CVE-2017-17157

Name of the Vulnerable Software and Affected Versions Huawei IPS Module versions V500R001C00 through V500R001C20SPC300PWE NGFW Module versions V500R001C00 through V500R001C20SPC300PWE NIP6300 versions V500R001C00 through V500R001C20SPC300PWE NIP6600 versions V500R001C00 through V500R001C20SPC300PWE Secospace USG6300 versions V500R001C00 through V500R001C20SPC300PWE Secospace USG6500 versions V500R001C00 through V500R001C20SPC300PWE Secospace USG6600 versions V500R001C00 through V500R001C20SPC300PWE USG9500 versions V500R001C00 through V500R001C20SPC300PWE

Description The issue is related to an out-of-bounds memory access vulnerability due to insufficient input validation in IKEv2. An attacker could exploit this to craft special packets, triggering out-of-bounds memory access, which may lead to system exceptions.

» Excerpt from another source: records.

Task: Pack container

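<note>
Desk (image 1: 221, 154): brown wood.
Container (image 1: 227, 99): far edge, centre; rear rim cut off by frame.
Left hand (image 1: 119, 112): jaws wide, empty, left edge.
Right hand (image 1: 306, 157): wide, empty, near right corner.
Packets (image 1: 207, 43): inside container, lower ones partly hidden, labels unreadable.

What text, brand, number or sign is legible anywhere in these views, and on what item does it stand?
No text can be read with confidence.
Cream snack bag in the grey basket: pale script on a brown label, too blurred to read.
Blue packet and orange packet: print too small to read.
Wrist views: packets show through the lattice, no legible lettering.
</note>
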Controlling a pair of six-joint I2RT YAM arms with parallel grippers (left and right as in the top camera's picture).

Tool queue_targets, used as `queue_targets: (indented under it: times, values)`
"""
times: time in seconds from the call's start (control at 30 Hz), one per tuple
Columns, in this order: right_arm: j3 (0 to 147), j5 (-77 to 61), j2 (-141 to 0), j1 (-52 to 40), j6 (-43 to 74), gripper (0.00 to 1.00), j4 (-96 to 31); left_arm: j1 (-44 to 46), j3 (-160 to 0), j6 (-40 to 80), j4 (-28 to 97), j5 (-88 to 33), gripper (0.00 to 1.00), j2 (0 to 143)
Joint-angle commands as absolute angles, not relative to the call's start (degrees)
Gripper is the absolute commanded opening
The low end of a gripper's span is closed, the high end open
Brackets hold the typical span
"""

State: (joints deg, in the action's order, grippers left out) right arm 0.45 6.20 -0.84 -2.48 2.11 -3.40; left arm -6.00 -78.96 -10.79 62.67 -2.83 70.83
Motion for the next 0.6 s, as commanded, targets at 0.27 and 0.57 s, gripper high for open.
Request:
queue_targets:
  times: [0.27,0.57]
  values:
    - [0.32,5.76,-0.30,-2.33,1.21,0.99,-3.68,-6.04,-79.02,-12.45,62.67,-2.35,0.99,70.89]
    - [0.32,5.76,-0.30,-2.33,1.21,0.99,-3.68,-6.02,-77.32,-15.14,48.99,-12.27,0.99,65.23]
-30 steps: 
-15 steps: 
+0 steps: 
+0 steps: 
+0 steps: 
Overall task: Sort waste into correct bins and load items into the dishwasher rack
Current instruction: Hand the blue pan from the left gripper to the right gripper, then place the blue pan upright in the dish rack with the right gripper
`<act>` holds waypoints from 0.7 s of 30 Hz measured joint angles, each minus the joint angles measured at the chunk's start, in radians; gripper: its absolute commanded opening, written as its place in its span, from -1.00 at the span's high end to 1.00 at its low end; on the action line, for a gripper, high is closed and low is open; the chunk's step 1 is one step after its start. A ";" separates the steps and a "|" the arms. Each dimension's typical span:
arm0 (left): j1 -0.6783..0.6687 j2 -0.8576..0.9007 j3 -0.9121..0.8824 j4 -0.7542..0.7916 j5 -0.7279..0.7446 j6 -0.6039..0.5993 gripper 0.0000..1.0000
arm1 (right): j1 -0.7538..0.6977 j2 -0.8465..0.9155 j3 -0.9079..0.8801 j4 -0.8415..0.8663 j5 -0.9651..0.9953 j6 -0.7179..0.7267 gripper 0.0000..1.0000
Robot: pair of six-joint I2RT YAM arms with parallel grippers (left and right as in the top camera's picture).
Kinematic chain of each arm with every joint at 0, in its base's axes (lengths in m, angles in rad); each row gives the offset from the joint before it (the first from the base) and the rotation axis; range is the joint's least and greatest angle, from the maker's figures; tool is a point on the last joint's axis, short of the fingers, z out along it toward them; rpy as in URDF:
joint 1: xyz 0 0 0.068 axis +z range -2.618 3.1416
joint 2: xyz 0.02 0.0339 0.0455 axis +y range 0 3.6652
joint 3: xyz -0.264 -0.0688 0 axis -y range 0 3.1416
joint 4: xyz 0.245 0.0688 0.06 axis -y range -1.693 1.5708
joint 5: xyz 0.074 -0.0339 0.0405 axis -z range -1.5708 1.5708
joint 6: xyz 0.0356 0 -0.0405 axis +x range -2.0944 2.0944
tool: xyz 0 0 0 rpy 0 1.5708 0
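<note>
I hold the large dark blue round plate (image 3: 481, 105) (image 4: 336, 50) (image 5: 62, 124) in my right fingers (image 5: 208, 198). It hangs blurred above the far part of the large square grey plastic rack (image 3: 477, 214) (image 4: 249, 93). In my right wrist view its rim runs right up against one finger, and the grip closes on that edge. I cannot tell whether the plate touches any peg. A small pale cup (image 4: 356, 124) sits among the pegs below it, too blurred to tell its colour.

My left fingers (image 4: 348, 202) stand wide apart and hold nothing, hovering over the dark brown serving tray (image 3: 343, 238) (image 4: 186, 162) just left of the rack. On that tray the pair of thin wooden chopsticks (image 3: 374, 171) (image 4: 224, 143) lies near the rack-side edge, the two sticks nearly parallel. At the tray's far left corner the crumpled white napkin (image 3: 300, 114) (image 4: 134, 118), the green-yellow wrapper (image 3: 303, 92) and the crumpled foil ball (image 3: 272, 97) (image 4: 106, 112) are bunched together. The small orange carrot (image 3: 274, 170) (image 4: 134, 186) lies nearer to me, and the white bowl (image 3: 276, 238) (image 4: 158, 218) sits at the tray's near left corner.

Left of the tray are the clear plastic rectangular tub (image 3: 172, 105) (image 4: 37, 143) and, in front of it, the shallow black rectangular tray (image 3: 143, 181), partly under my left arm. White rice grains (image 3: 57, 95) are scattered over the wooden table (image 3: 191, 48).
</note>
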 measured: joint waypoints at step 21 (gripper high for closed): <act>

Recommendations For Huawei IPS Module versions V500R001C00 through V500R001C20SPC300PWE, update to a fixed version to resolve the issue. For NGFW Module versions V500R001C00 through V500R001C20SPC300PWE, update to a fixed version to resolve the issue. For NIP6300 versions V500R001C00 through V500R001C20SPC300PWE, update to a fixed version to resolve the issue. For NIP6600 versions V500R001C00 through V500R001C20SPC300PWE, update to a fixed version to resolve the issue. For Secospace USG6300 versions V500R001C00 through V500R001C20SPC300PWE, update to a fixed version to resolve the issue. For Secospace USG6500 versions V500R001C00 through V500R001C20SPC300PWE, update to a fixed version to resolve the issue. For Secospace USG6600 versions V500R001C00 through V500R001C20SPC300PWE, update to a fixed version to resolve the issue. For USG9500 versions V500R001C00 through V500R001C20SPC300PWE, update to a fixed version to resolve the issue. As a temporary workaround, consider disabling IKEv2 until a patch is available.